— Exercise description —
Wherever the word "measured" appears in a line of the data, that line should be copied.

— Information provided —
---*---
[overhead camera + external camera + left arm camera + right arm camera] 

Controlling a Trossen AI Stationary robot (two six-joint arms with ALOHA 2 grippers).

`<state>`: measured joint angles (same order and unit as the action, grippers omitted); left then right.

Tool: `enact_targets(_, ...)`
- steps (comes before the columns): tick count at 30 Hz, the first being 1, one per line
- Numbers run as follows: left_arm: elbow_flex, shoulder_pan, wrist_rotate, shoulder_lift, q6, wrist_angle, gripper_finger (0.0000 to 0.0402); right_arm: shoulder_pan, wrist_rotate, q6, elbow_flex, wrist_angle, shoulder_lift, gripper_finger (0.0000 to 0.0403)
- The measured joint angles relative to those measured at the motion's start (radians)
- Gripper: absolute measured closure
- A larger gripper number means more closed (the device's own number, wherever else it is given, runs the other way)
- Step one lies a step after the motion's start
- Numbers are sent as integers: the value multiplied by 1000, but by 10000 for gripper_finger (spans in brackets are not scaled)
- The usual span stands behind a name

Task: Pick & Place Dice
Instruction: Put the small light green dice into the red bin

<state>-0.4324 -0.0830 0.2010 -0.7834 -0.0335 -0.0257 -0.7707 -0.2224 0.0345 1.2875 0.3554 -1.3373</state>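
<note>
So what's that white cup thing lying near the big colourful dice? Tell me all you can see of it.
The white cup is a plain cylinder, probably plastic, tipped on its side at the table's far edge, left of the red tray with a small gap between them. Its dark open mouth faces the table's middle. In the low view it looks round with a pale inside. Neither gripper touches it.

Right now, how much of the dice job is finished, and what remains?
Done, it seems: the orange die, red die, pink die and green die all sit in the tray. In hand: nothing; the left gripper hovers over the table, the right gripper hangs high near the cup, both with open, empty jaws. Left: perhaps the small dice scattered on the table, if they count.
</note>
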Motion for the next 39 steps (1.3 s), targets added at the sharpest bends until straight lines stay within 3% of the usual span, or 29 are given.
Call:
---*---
— Solved exercise —
`<state>`: measured joint angles (same order and unit as the action, grippers omitted); left then right.
- The measured joint angles relative to those measured at the motion's start (radians)
- Gripper: absolute measured closure

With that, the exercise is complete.